Pat Brooke's Story
I was born on Saturday 25th March 1944 in the front downstairs room of 164 Tarnside drive, Seacroft, then designated ‘Near Leeds’. My parents had moved there from the Harehills area and were the first occupants of a four-bedroomed semi-detached in the days when you had to have a reference to be allocated a house on the new Seacroft estate. Our house was in the top left-hand corner of a square, facing down onto Tarnside drive, and we had a downstairs bathroom, what luxury! Also being a corner house we had a huge garden which was more like a small holding and always a bit too big to manage, although we kept chickens and grew our own vegetables.

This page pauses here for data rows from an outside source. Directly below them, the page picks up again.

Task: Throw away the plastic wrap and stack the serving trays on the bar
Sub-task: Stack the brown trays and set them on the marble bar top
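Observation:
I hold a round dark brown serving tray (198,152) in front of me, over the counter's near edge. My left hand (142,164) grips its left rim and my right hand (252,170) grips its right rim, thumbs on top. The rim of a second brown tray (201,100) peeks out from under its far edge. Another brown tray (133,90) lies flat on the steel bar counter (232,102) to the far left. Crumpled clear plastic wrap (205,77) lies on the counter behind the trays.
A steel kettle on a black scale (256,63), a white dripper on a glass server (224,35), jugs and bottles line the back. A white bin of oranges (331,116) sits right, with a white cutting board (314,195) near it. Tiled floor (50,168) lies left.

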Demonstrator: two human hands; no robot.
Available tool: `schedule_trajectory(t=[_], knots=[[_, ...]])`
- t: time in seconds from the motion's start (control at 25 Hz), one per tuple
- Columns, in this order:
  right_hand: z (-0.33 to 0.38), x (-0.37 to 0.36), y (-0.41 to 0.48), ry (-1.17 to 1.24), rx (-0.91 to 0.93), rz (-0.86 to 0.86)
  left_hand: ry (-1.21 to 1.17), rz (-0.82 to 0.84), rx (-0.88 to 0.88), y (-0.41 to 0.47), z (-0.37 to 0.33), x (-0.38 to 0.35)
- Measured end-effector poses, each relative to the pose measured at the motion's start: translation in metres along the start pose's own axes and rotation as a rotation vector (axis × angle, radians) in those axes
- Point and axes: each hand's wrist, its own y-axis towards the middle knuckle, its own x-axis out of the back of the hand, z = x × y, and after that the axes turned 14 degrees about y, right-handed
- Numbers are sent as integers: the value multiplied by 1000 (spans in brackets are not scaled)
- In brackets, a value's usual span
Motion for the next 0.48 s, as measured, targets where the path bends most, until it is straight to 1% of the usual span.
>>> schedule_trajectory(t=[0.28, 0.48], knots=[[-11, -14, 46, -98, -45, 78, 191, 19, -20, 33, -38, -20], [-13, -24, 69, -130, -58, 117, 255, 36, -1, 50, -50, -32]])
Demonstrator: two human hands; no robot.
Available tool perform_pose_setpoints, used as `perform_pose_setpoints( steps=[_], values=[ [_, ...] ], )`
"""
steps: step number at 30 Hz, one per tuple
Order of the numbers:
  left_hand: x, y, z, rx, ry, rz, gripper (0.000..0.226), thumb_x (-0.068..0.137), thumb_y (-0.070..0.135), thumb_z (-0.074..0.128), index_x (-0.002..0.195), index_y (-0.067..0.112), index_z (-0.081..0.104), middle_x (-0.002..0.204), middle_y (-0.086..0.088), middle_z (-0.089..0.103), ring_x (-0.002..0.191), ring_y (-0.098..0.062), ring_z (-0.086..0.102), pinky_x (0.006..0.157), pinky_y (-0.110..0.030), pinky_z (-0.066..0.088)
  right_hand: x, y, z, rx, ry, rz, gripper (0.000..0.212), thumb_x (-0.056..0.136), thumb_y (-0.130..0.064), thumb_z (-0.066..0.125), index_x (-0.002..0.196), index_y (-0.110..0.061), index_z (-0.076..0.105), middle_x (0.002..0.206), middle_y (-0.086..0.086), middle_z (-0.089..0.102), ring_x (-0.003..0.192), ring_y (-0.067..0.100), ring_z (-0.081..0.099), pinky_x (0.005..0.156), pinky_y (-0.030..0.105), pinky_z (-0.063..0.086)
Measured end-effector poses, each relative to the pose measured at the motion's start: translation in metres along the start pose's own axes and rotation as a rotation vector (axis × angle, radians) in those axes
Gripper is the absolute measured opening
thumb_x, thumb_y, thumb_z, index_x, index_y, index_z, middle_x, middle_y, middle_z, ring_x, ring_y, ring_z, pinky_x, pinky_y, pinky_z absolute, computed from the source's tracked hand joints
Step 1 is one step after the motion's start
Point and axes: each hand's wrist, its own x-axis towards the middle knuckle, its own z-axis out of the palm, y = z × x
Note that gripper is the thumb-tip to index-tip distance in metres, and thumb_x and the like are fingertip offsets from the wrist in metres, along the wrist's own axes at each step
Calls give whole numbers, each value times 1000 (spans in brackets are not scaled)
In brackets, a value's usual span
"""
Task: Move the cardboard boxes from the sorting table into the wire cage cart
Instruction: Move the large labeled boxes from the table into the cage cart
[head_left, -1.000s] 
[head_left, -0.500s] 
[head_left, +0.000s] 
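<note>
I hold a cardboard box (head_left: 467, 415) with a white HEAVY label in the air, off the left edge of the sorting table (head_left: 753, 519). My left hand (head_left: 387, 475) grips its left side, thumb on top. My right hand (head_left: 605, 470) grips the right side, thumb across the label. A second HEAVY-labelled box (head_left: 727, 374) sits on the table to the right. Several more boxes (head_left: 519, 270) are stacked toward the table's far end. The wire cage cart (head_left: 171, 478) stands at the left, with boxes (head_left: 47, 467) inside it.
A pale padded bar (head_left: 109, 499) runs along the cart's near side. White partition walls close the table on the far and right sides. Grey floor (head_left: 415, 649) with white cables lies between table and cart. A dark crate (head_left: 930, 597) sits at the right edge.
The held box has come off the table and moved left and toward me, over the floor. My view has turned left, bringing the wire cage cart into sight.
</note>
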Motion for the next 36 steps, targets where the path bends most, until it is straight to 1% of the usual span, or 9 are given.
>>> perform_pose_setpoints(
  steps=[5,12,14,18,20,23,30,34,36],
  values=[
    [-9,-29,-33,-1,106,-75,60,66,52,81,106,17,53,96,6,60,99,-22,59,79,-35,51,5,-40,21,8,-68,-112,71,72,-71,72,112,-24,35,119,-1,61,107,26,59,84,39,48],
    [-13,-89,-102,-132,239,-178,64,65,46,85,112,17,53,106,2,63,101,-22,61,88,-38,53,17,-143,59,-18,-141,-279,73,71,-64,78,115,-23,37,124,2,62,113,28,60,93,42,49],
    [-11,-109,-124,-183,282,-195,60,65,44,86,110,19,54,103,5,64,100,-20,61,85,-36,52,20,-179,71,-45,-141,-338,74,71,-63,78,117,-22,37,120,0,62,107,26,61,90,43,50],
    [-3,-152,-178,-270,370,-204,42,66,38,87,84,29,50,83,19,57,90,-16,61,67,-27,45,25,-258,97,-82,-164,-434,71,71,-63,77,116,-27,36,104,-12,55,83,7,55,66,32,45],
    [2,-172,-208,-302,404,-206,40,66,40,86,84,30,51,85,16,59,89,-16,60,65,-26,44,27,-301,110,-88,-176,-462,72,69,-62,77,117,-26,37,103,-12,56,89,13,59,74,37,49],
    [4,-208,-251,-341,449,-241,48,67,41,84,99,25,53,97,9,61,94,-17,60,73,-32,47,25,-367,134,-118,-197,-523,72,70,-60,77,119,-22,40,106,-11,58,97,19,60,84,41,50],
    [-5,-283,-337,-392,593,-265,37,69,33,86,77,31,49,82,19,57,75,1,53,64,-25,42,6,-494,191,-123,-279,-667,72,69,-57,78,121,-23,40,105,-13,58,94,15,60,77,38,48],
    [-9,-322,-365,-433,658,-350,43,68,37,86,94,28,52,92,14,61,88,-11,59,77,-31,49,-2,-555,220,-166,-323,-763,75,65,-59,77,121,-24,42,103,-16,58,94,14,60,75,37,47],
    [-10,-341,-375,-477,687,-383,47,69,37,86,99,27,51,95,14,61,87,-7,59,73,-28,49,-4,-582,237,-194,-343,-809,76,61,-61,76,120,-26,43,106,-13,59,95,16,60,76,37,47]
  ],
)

One of my earliest memories of Seacroft is Sunday mornings when my dad used to walk me and our dog, Raf (names after the RAF, in which my eldest brother served) up to the village to watch the cricket on the Green outside the Cricketer’s arms. I usually got a bottle of lemonade and a packet of crisps (Smith’s of course, with the little blue bag of salt inside).
The winter of 1947 was dreadful, with heavy snow from autumn right through until spring. After the war Britain was almost bankrupt and rationing and power cuts were a way of life, and I recall vividly my sister Brenda and I walking through the fields along the hedge line with snow piled as high as I was, to buy candles from a shop in Seacroft village. Right through that winter there was ice on the inside of our bedroom window when we woke up in the morning, my Mam used to warm oven plates in the gas cooker at night, wrap them in old sheeting and put them in our beds to warm them up before we got in.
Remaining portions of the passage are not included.